Data extracted from a collection

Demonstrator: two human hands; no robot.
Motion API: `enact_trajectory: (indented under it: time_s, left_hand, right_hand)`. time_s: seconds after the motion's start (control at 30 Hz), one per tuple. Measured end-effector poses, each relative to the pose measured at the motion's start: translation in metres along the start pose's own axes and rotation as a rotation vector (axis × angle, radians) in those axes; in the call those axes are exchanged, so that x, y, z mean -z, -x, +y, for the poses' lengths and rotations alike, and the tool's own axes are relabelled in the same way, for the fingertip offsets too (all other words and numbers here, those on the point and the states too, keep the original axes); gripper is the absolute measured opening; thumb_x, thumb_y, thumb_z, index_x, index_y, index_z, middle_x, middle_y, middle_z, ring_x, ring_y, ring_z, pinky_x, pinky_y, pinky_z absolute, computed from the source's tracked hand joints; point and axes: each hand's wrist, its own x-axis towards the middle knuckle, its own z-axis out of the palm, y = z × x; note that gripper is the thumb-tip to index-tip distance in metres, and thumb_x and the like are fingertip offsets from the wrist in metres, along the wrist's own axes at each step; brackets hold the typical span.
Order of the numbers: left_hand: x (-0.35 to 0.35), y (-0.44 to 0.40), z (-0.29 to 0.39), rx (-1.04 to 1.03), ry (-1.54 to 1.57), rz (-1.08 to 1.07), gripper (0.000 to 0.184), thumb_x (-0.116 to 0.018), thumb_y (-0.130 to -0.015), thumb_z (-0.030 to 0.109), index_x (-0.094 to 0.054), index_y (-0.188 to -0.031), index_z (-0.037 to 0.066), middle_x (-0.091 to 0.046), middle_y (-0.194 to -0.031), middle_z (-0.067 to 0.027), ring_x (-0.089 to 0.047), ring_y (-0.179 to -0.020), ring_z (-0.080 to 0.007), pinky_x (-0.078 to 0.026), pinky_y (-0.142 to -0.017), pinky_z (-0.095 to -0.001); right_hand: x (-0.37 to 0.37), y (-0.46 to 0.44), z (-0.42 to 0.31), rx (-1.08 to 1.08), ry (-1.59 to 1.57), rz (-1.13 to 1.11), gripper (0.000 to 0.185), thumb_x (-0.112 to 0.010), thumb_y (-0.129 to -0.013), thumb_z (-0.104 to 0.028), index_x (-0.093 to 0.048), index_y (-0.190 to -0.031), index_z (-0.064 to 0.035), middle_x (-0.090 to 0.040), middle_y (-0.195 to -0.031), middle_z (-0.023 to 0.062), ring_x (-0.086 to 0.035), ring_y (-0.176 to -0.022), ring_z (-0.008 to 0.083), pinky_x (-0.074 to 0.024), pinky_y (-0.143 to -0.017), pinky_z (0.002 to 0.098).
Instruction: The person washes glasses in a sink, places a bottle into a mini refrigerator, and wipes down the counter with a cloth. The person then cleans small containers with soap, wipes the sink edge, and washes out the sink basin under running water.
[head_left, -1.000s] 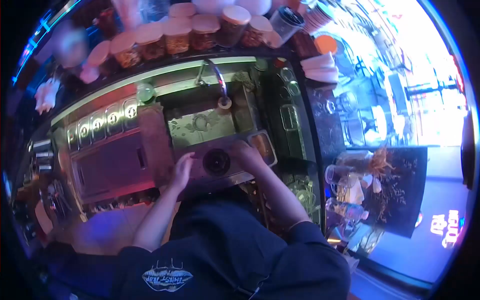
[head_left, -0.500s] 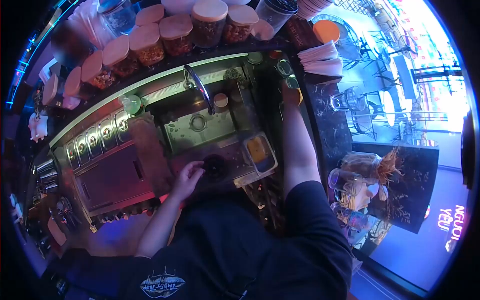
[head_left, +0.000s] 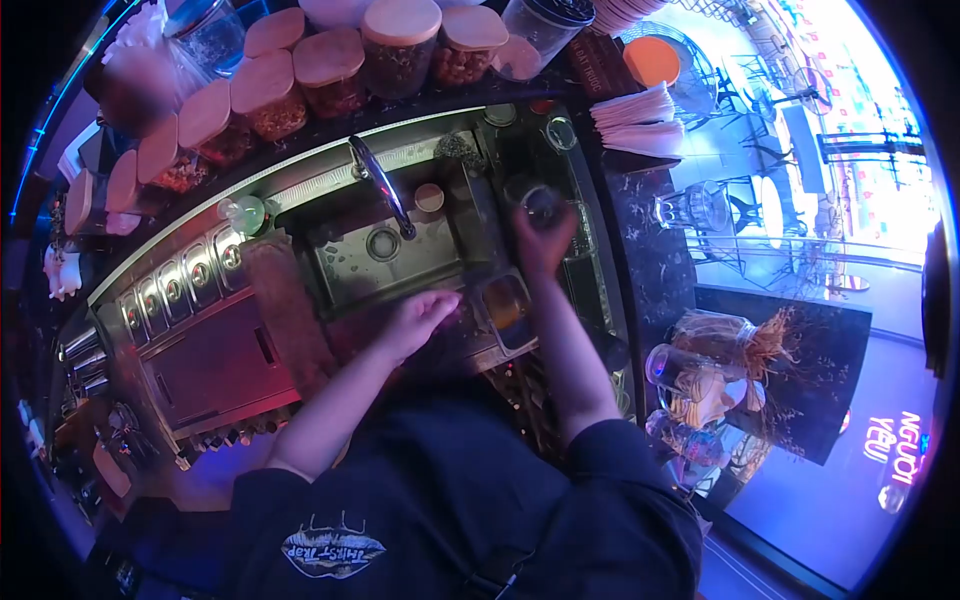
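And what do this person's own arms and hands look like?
Both forearms are bare below the short sleeves of a dark top, which carries a pale, lips-shaped emblem. The left hand and right hand wear no gloves, and no watch shows.

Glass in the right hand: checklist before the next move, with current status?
1. Right hand has the glass: ok, fingers wrapped around it.
2. Glass contents: cannot tell, too dark and blurred.
3. Left hand empty: cannot tell; nothing shows, but its underside is hidden.
4. Right hand away from the other glass: ok, visible gap.
5. Right forearm clear of the metal container: cannot tell; they look close, heights unclear.
6. Faucet off: looks ok, no stream visible.
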Motion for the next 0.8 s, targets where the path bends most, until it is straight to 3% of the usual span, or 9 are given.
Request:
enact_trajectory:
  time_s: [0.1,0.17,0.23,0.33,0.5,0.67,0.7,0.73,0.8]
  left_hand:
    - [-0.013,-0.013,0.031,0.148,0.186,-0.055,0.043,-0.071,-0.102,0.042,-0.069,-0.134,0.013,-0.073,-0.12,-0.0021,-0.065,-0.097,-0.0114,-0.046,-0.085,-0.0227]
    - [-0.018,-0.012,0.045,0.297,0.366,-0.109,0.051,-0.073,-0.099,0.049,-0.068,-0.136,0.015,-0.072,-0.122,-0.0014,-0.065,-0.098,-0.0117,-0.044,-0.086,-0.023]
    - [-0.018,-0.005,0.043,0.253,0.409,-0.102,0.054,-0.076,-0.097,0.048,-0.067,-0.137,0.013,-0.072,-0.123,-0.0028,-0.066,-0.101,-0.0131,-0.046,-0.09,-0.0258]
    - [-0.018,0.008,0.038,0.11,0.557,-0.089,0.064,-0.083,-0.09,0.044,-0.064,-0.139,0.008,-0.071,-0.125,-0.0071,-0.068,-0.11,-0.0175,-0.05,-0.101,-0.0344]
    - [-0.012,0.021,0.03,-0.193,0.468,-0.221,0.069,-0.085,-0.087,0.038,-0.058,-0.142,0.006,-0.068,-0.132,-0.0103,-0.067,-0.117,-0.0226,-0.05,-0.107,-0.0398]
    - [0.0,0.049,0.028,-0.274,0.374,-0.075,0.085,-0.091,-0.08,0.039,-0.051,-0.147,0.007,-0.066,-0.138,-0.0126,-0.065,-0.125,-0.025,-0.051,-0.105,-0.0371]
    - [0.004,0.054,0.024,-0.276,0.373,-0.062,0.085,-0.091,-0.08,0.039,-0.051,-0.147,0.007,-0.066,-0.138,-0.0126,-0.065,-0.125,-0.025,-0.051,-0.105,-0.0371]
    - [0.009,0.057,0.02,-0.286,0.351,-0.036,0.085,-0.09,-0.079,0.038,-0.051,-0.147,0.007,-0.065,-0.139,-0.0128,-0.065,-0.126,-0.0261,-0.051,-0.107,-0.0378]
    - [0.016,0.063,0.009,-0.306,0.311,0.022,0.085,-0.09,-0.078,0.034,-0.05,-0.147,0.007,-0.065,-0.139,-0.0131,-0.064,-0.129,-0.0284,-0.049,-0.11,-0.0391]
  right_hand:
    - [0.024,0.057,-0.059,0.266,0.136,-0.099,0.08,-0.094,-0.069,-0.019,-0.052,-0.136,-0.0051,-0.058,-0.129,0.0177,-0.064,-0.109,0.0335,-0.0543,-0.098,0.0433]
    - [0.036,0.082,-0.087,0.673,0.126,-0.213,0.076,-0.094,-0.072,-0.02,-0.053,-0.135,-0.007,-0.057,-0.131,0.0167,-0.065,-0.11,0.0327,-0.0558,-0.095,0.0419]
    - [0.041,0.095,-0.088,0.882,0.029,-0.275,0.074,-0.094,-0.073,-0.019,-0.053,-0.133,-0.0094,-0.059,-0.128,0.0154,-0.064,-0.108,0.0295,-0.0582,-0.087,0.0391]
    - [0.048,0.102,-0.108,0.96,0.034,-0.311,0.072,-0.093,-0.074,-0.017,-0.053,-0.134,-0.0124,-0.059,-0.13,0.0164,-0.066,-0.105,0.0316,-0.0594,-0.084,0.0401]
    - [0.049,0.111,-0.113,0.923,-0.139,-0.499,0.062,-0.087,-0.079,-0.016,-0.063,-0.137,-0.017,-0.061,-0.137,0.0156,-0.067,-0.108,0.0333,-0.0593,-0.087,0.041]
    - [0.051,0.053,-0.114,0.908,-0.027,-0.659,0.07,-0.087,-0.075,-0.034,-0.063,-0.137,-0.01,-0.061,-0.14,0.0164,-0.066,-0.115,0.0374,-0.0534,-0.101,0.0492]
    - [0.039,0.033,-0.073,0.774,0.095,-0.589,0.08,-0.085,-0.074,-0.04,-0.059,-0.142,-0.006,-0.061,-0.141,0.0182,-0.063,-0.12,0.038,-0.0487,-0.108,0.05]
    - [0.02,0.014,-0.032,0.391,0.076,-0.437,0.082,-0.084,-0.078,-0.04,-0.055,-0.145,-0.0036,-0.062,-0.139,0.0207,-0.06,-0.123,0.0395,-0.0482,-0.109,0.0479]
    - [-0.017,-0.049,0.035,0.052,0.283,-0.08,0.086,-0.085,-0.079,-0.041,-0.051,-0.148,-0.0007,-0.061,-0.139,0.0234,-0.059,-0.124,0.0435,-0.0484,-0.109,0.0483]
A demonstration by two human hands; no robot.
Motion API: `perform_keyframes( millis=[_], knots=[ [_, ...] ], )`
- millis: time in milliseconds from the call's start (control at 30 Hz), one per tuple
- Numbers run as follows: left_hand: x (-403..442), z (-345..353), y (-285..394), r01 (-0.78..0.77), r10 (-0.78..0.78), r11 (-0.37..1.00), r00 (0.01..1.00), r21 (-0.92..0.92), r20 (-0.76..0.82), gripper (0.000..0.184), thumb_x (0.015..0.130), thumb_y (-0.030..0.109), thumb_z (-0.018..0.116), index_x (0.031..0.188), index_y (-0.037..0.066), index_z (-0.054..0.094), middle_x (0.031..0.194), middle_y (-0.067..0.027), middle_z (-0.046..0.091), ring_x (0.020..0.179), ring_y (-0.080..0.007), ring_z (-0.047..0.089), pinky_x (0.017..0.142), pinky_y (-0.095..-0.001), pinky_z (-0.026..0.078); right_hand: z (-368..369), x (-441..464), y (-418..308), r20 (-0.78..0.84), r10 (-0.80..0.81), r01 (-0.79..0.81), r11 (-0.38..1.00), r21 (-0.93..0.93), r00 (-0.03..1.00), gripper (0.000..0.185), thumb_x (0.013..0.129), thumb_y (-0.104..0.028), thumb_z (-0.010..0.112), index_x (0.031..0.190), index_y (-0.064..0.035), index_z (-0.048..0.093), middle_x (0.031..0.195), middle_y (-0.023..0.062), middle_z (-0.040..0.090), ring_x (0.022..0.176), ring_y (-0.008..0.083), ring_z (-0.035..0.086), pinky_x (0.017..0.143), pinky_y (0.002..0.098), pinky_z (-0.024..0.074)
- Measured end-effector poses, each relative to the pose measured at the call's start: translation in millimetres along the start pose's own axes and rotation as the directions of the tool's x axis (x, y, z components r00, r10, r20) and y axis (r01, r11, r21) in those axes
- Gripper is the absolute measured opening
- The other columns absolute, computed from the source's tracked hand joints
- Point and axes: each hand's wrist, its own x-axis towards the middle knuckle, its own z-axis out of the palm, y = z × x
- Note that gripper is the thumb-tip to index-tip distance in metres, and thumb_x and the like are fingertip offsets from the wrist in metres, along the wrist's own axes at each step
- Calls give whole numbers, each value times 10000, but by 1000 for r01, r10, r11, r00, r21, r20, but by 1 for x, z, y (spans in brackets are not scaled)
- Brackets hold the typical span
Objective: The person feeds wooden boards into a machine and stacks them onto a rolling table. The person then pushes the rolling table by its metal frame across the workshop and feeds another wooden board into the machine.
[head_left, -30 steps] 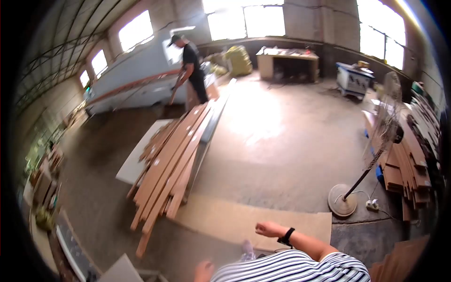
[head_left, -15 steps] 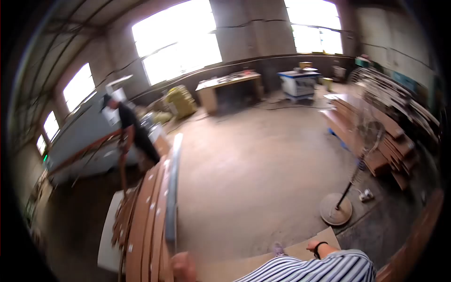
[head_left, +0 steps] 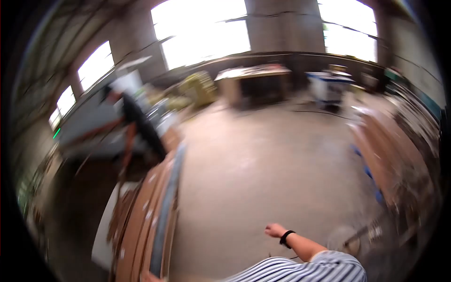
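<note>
My right hand (head_left: 275,230) hangs over the bare floor (head_left: 225,197), a black band on its wrist. Its fingers look curled, but blur hides whether anything is in them. At the bottom edge, my left hand (head_left: 151,277) shows only in part, beside the near end of the stacked brown boards (head_left: 136,225); its fingers cannot be made out. A long grey strip (head_left: 167,211) lies along the right side of that stack.
Beyond the stack a person in dark clothes (head_left: 138,124) bends beside a large grey machine (head_left: 94,134). A desk (head_left: 230,89) and a blue-white cart (head_left: 329,89) stand near the back wall. More boards (head_left: 390,150) lie at right, near a blurred fan base (head_left: 345,239).
The view has turned and moved forward along the board stack. My left hand has dropped to the bottom edge. The right hand now shows over bare floor, with more forearm visible than half a second ago.
</note>
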Motion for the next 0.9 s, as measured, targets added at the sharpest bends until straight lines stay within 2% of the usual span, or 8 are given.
perform_keyframes(
  millis=[67, 367, 600, 633, 667, 800, 833, 900],
  knots=[
    [-3, -34, 15, 149, -148, 989, 976, 6, 161, 596, 679, 334, 878, 1094, 44, 563, 1078, -166, 646, 1086, -337, 584, 950, -449, 461, -27, 46, -58, -46, -143, 146, 988, 55, 989, 338, 920, -338, 595, 1074, -52, 689, 1031, 193, 710, 967, 370, 670, 850, 440, 531],
    [16, -15, 35, 181, -178, 983, 979, 27, -103, 287, 633, 64, 651, 841, 78, 453, 839, -137, 553, 865, -359, 564, 789, -465, 482, -116, 237, -296, -336, -605, 687, 687, 237, 722, 226, 933, -198, 673, 1093, -45, 623, 1003, 136, 655, 862, 281, 638, 745, 387, 522],
    [22, -23, 43, 298, -300, 953, 953, -63, -32, 363, 537, 51, 657, 837, 83, 455, 832, -141, 509, 853, -379, 518, 764, -471, 436, -157, 370, -404, -470, -748, 824, 562, -72, 469, 344, 887, -123, 685, 1197, -42, 561, 1189, 168, 598, 1130, 368, 566, 958, 415, 467],
    [18, -22, 37, 202, -194, 976, 976, 86, -97, 328, 666, 161, 768, 926, 90, 580, 918, -104, 624, 912, -340, 598, 815, -460, 517, -159, 392, -417, -466, -773, 843, 529, -99, 431, 364, 882, -114, 686, 1213, -43, 553, 1211, 170, 595, 1164, 369, 551, 979, 409, 460],
    [18, -21, 41, 267, -266, 964, 962, 13, -67, 337, 643, 109, 747, 931, 86, 575, 911, -131, 613, 911, -374, 581, 810, -479, 505, -162, 411, -426, -460, -795, 857, 499, -128, 395, 384, 877, -104, 687, 1229, -44, 545, 1233, 171, 591, 1199, 371, 535, 1000, 403, 452],
    [25, -34, 59, 387, -384, 922, 919, 14, -84, 307, 674, 104, 724, 947, 94, 584, 910, -139, 610, 928, -390, 570, 832, -512, 483, -138, 490, -428, -332, -872, 821, 464, -332, 359, 263, 919, -249, 614, 1089, -49, 627, 1245, 119, 606, 1280, 321, 481, 1116, 527, 317],
    [29, -39, 64, 421, -418, 907, 905, 28, -77, 306, 679, 108, 724, 950, 95, 585, 913, -141, 609, 930, -395, 570, 844, -516, 478, -136, 503, -427, -291, -893, 845, 430, -318, 344, 214, 923, -257, 578, 975, -62, 647, 1140, 99, 630, 1234, 314, 500, 1151, 556, 256],
    [34, -39, 71, 456, -451, 890, 885, 17, -117, 297, 693, 110, 714, 961, 96, 588, 920, -147, 603, 937, -410, 566, 894, -527, 455, -142, 509, -439, -202, -934, 865, 351, -359, 295, 191, 913, -204, 553, 774, -78, 588, 864, 83, 587, 973, 302, 541, 1048, 500, 343]
  ],
)
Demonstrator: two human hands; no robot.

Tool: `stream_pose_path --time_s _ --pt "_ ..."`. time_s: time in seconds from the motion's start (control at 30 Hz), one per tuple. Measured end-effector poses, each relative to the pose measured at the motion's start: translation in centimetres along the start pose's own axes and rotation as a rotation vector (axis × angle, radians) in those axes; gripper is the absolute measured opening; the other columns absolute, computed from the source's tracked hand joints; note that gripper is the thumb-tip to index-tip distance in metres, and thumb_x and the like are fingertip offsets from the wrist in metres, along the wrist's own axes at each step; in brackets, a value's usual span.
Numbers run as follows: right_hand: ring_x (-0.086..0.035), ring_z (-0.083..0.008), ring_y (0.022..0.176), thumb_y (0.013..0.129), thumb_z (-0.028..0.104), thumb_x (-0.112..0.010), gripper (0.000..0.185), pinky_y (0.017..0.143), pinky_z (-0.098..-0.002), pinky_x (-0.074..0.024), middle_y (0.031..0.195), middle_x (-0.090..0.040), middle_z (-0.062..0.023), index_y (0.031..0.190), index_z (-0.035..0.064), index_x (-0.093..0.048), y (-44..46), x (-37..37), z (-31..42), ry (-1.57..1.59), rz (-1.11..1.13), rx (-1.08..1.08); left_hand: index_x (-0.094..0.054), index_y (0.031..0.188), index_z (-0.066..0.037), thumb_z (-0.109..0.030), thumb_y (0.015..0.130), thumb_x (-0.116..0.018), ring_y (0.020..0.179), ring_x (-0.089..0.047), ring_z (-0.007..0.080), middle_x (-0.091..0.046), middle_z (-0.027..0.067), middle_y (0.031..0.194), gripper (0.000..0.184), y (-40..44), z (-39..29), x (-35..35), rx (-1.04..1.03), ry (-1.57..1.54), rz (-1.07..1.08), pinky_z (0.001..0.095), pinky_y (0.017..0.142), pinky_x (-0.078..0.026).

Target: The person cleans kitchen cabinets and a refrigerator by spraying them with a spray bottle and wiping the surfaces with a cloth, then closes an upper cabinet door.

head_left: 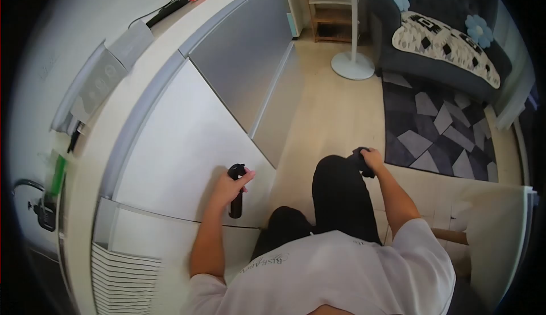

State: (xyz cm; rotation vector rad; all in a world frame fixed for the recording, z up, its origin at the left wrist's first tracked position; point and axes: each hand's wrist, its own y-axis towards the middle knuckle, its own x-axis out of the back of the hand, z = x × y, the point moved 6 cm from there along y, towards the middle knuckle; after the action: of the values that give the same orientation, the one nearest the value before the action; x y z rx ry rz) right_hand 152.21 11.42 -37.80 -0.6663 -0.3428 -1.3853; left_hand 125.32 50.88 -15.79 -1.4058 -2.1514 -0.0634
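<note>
My left hand (229, 188) is closed around a black bottle (235, 206) with what looks like a spray trigger head, held upright in front of the white cabinet front (170, 155). Whether the bottle touches the panel, I cannot tell. Over by my right knee, my right hand (372, 159) grips a dark, soft-looking item (362, 164), probably a cloth. Part of it is hidden behind the fingers and it blends with my black trousers (344, 192).
A grey panel (244, 59) adjoins the white front. A white standing fan (352, 64) rises from the wooden floor. Beyond are a patterned rug (438, 127) and a dark sofa (387, 30). A striped cloth (125, 278) hangs at lower left. Pale curtain-like material (495, 241) borders the right.
</note>
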Motion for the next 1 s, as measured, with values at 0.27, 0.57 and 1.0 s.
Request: stream_pose_path --time_s 0.27,0.57,1.0 --pt "-0.063 -0.0392 0.09 0.074 0.033 -0.059 0.048 0.082 -0.0424 -0.0483 0.096 -0.065 -0.0271 0.099 -0.0075 -0.064 2.8 -0.4 -13.5 -0.152 0.134 -0.175 -0.063 0.085 -0.008 -0.031 0.079 -0.074 0.056 -0.054 0.0091 -0.058 -0.002 0.069 0.026 1.4 1.0 -1.5 0.052 0.06 0.129 0.0256 0.055 -0.046" --pt "-0.068 -0.0351 0.074 0.081 0.02 -0.05 0.03 0.056 -0.0475 -0.0534 0.086 -0.066 -0.0225 0.093 -0.0042 -0.065 -4.9 2.5 -9.1 -0.026 0.332 -0.789 -0.064 0.088 -0.006 -0.031 0.073 -0.077 0.062 -0.059 0.0134 -0.066 0.0053 0.081 0.032 0.9 9.2 -4.4 0.769 -0.19 0.427 0.0288 0.058 -0.047" --pt "-0.065 -0.0294 0.059 0.081 0.024 -0.05 0.035 0.054 -0.0339 -0.0498 0.088 -0.066 -0.0248 0.096 -0.0046 -0.065 -14.9 10.1 10.5 -0.153 0.763 -0.543 -0.06 0.088 -0.003 -0.034 0.078 -0.069 0.06 -0.059 0.0198 -0.062 0.0102 0.071 0.034 -0.2 -23.3 -6.5 0.11 0.081 -0.046 0.0324 0.059 -0.047"
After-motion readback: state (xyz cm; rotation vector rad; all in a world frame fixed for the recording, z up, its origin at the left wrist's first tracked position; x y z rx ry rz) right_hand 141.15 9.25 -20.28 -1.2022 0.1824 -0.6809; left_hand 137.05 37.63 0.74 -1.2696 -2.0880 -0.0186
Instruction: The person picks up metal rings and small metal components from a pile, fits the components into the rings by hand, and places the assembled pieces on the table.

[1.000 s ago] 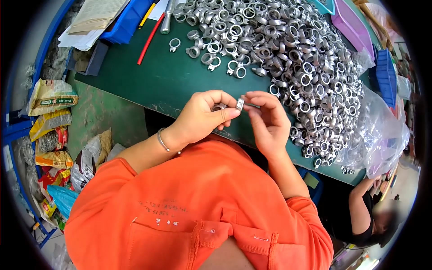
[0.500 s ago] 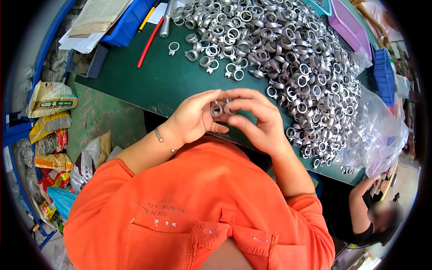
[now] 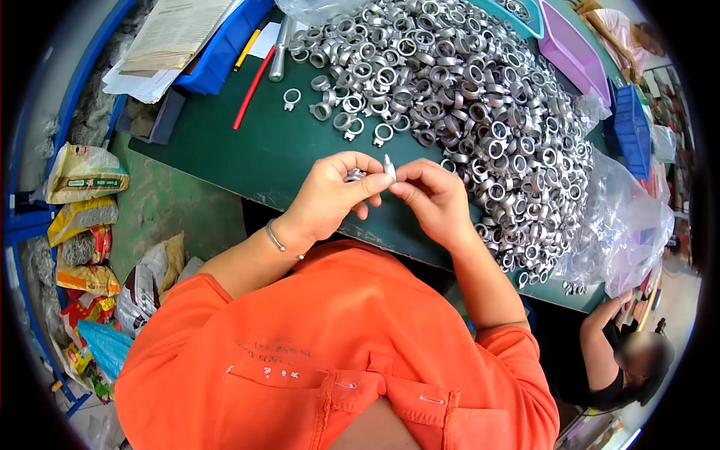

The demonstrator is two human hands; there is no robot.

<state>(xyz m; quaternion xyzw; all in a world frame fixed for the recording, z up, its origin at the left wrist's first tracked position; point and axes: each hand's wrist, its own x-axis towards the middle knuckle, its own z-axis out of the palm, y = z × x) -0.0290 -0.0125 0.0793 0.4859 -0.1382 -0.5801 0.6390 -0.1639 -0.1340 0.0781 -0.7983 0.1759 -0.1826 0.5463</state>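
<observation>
Left hand (image 3: pixel 330 193) had its thumb and index finger pinched on a small metal piece (image 3: pixel 389 169), its narrow tip pointing up. A metal ring (image 3: pixel 355 175) sat in the same hand, partly hidden behind the curled fingers. Right hand (image 3: pixel 435 196) met the piece from the other side, thumb and index finger closed together at it; I can't tell how much of the grip was theirs. I had both hands just off the near edge of the green desk (image 3: pixel 225 154), in front of the orange shirt (image 3: pixel 330 315).

Big pile of metal rings (image 3: pixel 480 112) covered the far and right part of the desk. One loose ring (image 3: pixel 291 98) lay apart on its left side, near a red stick (image 3: pixel 253 88). Beyond the stick: yellow pen (image 3: pixel 247 49), metal rod (image 3: pixel 281 51), blue bin (image 3: pixel 225 46) with papers (image 3: pixel 174 37) beside it. Purple bin (image 3: pixel 576 51) and teal basket (image 3: pixel 525 21) stood past the pile, clear plastic bag (image 3: pixel 619 225) to its right. Another person (image 3: pixel 601 356) was at lower right, arms bent up by the desk.
</observation>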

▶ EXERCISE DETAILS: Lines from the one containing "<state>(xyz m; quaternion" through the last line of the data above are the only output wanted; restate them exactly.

▶ ANSWER FOR THE TASK:
<state>(xyz m; quaternion xyzw; all in a world frame fixed for the recording, z up, its origin at the left wrist's first tracked position; point and axes: each hand's wrist, its own x-axis towards the middle knuckle, its own z-axis out of the palm, y = z × x) -0.0290 -0.0125 0.0793 0.4859 -0.1382 -0.5801 0.6390 -0.1639 -0.1340 0.0781 -0.7983 0.1759 -0.1826 0.5463</state>
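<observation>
Left hand (image 3: pixel 330 193) had its thumb and index finger pinched on a small metal piece (image 3: pixel 389 169), its narrow tip pointing up. A metal ring (image 3: pixel 355 175) sat in the same hand, partly hidden behind the curled fingers. Right hand (image 3: pixel 435 196) met the piece from the other side, thumb and index finger closed together at it; I can't tell how much of the grip was theirs. I had both hands just off the near edge of the green desk (image 3: pixel 225 154), in front of the orange shirt (image 3: pixel 330 315).

Big pile of metal rings (image 3: pixel 480 112) covered the far and right part of the desk. One loose ring (image 3: pixel 291 98) lay apart on its left side, near a red stick (image 3: pixel 253 88). Beyond the stick: yellow pen (image 3: pixel 247 49), metal rod (image 3: pixel 281 51), blue bin (image 3: pixel 225 46) with papers (image 3: pixel 174 37) beside it. Purple bin (image 3: pixel 576 51) and teal basket (image 3: pixel 525 21) stood past the pile, clear plastic bag (image 3: pixel 619 225) to its right. Another person (image 3: pixel 601 356) was at lower right, arms bent up by the desk.
</observation>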

Nothing more remains to be added to this answer.